▸ What to do:
Return the listing below exactly, with the pictures dropped.

▸ Information provided:
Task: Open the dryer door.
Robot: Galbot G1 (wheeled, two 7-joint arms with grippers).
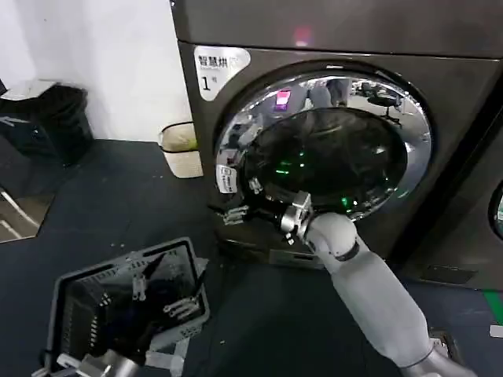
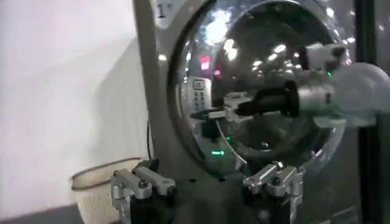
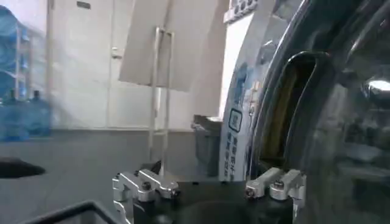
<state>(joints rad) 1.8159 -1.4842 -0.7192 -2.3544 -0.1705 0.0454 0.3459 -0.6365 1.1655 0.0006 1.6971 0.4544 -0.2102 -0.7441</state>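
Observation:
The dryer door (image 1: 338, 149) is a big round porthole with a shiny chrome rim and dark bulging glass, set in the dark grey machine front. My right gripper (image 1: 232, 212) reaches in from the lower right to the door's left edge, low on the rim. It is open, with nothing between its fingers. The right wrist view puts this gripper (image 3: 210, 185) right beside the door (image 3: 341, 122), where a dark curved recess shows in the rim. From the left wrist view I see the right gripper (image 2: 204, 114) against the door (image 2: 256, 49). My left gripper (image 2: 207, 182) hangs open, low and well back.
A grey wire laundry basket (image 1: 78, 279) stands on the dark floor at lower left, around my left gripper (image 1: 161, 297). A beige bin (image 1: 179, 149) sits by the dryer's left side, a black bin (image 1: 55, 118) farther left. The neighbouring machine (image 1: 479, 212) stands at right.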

▸ Answer box:
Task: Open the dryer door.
Robot: Galbot G1 (wheeled, two 7-joint arms with grippers).
<state>(joints rad) 1.8159 -1.4842 -0.7192 -2.3544 -0.1705 0.0454 0.3459 -0.6365 1.1655 0.0006 1.6971 0.4544 -0.2102 -0.7441</state>
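Observation:
The dryer door (image 1: 338, 149) is a big round porthole with a shiny chrome rim and dark bulging glass, set in the dark grey machine front. My right gripper (image 1: 232, 212) reaches in from the lower right to the door's left edge, low on the rim. It is open, with nothing between its fingers. The right wrist view puts this gripper (image 3: 210, 185) right beside the door (image 3: 341, 122), where a dark curved recess shows in the rim. From the left wrist view I see the right gripper (image 2: 204, 114) against the door (image 2: 256, 49). My left gripper (image 2: 207, 182) hangs open, low and well back.
A grey wire laundry basket (image 1: 78, 279) stands on the dark floor at lower left, around my left gripper (image 1: 161, 297). A beige bin (image 1: 179, 149) sits by the dryer's left side, a black bin (image 1: 55, 118) farther left. The neighbouring machine (image 1: 479, 212) stands at right.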

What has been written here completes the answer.